Niente, anche quella era ancora al suo posto. Ma allora, quali erano quelle terribili immagini con contenuti per adulti che potevano turbare l'animo degli innocenti navigatori della rete e che di conseguenza erano state oscurate? Queste due:



Non mi fate aggiungere altro, che è meglio. Ho fatto ricorso e in questo modo è stato un essere umano e non un algoritmo a guardare le foto e decidere se erano pornografiche o no. Risultato: me le hanno ripristinate (e volevo anche vedere...). Spero che almeno lui si sia fatto una bella risata, perchè a me, se penso che in futuro gli algoritmi saranno sempre più usati in molti ambiti, la voglia di ridere è passata. 

giovedì 3 gennaio 2019

un mese in quattro foto: dicembre


Questa è la nostra marca di torrone preferita, purtroppo scomparsa dagli scaffali dei negozi cittadini, non si sa perchè. Fortuna che esistono Internet e la vendita online.


Da qualche anno il marito si è dato alla collezione dei presepi e li dissemina in giro per casa in periodo natalizio. Gaspare - il figurino di legno - invece non c'entra nulla, si trovava a passare di lì per caso, ma è stato reclutato come portatore di campanelle.


Dopo una pessima esperienza diversi mesi fa, ho trovato un altro mercatino dell'usato al quale portare le cose delle quali mi voglio liberare ma che non voglio buttare. Se il primo era fighettino, questo ha piuttosto l'aspetto della soffitta della nonna, quella dove butti più o meno caoticamente tutte le cose che non servono. Voglio vedere chi si compra gli elefantini, comunque.

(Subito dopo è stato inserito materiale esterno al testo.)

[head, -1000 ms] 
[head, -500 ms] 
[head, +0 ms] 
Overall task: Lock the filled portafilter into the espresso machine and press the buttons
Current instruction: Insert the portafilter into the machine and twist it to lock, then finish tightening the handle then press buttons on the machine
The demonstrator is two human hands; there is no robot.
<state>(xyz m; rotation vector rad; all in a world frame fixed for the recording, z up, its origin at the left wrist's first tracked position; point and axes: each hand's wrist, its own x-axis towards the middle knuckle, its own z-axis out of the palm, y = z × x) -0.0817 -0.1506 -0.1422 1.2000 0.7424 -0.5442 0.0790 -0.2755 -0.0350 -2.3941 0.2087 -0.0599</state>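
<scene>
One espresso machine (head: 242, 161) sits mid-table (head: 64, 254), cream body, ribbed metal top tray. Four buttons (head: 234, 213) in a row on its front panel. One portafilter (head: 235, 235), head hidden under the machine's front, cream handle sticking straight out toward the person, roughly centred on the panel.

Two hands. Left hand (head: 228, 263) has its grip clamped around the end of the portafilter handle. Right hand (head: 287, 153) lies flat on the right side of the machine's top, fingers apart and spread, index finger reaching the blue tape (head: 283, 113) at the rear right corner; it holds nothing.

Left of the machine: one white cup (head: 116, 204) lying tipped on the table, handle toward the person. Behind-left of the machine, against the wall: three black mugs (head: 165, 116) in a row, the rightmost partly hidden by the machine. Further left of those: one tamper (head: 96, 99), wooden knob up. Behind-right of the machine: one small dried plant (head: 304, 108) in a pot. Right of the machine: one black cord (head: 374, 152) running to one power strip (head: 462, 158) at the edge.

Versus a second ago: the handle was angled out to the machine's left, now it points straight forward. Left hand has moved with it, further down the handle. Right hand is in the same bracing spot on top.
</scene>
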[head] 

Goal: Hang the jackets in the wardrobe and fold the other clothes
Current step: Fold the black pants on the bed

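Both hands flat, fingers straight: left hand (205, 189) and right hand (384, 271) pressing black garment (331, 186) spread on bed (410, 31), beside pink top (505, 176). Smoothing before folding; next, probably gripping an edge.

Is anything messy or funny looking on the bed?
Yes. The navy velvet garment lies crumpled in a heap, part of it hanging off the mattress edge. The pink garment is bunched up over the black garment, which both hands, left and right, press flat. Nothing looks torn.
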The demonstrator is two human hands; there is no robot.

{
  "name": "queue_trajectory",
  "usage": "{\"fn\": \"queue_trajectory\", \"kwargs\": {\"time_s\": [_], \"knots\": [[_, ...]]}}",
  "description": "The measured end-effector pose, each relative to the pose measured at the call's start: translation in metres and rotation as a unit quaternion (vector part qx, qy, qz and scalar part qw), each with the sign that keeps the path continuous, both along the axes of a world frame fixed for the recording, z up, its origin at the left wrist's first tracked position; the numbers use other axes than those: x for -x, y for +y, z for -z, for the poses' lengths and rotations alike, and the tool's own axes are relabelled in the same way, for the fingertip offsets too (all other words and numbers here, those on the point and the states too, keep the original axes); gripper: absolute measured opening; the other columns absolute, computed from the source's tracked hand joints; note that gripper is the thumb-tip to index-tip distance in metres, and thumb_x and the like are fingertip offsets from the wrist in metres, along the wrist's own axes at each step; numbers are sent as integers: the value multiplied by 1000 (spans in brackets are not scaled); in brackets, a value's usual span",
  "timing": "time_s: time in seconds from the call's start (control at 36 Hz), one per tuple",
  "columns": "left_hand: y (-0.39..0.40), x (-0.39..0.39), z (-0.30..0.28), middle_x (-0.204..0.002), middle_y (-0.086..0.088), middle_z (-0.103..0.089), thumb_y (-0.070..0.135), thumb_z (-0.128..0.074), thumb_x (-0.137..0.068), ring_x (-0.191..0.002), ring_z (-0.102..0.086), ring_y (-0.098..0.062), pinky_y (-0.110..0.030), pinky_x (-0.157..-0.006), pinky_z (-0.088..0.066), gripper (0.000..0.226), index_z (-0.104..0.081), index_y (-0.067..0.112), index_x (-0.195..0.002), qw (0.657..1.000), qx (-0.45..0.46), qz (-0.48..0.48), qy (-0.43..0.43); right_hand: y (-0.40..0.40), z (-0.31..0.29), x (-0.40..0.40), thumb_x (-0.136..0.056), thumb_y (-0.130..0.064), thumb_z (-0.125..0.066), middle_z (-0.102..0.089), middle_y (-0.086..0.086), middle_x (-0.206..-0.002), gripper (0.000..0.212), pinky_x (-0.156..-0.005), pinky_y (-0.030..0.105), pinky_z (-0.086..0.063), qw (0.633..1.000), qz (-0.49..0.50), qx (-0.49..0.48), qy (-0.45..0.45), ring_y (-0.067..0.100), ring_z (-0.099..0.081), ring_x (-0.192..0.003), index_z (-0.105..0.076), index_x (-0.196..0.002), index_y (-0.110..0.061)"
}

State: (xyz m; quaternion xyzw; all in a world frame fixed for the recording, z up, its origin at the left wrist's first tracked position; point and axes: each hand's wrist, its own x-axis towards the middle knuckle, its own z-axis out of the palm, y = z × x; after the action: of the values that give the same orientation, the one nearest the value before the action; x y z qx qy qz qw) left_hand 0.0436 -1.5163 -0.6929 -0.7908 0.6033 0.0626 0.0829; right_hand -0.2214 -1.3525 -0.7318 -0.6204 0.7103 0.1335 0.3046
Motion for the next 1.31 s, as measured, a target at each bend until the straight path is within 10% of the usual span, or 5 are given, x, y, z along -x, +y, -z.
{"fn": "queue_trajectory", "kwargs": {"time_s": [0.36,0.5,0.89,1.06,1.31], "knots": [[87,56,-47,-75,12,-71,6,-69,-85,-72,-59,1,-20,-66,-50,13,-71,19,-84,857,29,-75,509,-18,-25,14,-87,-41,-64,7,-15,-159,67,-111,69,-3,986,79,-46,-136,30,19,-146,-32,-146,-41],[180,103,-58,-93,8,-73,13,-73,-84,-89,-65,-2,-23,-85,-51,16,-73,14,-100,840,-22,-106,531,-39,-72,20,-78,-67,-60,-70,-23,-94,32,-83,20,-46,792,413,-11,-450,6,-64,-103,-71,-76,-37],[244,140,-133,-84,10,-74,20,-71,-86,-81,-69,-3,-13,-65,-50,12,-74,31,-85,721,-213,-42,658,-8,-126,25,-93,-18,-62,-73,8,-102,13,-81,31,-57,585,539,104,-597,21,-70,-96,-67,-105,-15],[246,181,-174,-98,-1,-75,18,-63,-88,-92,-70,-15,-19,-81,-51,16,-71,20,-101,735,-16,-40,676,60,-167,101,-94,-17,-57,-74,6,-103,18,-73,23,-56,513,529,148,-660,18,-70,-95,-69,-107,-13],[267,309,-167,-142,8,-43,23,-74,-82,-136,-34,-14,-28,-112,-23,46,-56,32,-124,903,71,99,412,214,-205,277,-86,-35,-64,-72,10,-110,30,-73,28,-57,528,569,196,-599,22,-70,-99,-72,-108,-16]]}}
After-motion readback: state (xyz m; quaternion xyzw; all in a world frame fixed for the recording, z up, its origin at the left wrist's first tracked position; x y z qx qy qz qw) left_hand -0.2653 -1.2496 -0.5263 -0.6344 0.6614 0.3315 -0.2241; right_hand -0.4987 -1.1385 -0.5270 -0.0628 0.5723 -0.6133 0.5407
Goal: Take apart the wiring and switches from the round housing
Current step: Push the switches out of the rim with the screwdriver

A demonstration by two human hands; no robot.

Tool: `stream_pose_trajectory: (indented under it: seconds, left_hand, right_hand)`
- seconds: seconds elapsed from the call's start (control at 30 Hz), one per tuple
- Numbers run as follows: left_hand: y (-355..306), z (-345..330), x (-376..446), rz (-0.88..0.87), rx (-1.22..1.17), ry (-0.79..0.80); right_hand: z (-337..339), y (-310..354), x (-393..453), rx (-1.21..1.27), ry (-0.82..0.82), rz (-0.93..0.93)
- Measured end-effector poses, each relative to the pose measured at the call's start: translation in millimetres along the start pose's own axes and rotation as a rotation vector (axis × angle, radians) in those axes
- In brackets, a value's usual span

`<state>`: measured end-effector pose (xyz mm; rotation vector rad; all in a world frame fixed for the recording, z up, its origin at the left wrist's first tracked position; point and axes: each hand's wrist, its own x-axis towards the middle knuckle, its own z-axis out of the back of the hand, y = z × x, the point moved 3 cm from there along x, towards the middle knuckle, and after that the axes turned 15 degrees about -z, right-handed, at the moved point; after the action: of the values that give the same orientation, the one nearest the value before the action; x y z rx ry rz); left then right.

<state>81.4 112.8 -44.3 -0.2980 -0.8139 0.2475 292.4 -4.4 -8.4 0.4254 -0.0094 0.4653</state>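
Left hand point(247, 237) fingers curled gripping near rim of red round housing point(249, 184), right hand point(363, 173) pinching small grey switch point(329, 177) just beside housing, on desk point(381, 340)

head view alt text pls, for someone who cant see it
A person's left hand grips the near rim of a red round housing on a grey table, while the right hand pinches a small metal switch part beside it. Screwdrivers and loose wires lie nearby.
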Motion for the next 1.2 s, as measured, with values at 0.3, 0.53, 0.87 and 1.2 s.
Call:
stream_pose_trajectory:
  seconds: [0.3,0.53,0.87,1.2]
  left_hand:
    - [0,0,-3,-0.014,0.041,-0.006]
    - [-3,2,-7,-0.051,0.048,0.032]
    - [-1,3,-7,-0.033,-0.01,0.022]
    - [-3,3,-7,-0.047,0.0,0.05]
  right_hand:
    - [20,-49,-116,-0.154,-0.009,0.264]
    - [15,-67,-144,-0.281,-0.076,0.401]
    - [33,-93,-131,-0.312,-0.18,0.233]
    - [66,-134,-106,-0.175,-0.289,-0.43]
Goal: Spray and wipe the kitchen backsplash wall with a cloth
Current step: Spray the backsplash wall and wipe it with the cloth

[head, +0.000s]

A badare alle previsioni, a metà dicembre avrebbe dovuto venire chissà quanta neve, invece tutta qui. Meglio così, visto che dovevamo portare dei mobili attraverso la terrazza della vecchia casa. A proposito, questa foto è stata scattata dal secondo piano, in quella che era la camera da letto dei miei genitori.




martedì 1 gennaio 2019

2018-2019


Sono ancora sbalordita dal fatto che, una volta tanto, le cose siano andate secondo i miei piani. Mi riferisco al restauro della vecchia casa. In effetti non è stato finito tutto per la fine dell'anno, ma la conclusione dei lavori non è troppo lontana e siamo anche già stati a fare un giro preliminare all'Ikea. Il figlio grande, diventato lavoratore, scalpita per trasferirsi; il figlio piccolo, diventato milanese, non si sa bene come intenda gestire il suo appartamento. Per quanto mi riguarda, il mio spazio è già in via di sistemazione e, piano piano, riuscirò a portare a termine anche il riordino generale rimandato a suo tempo per motivi di tempo, roba che farò impallidire Marie Kondo o quasi. Veramente non si tratta di disfarsi di tutto, ma certamente è richiesto un accurato ragionamento su cosa tenere, cosa buttare, cosa portare al mercatino e cosa regalare in beneficenza. Come già detto, per fortuna non vado di fretta, anche perchè a dettare legge è il mal di schiena, ma già avere sotto mano una poltrona comoda dove riposare all'occorrenza non è male (prima non potevo farlo). Manca l'inaugurazione ufficiale (più che altro perchè mancano ancora un paio di cose essenziali), ma arriveremo anche a quella. Si può quindi dire che il 2019 sarà il proseguimento del 2018 per quanto riguarda il progetto casa, ma sarà l'anno X per quanto riguarda Guchi. L'idea sarebbe di passare alla versione 3.0, ma non mi è ancora chiaro come riuscirci; diciamo che ho intenzione di cominciare a lavorarci. Concludo augurando Buon Anno a voi che mi leggete, e che sia un anno in cui anche i vostri progetti - se ne avete - potranno concretizzarsi.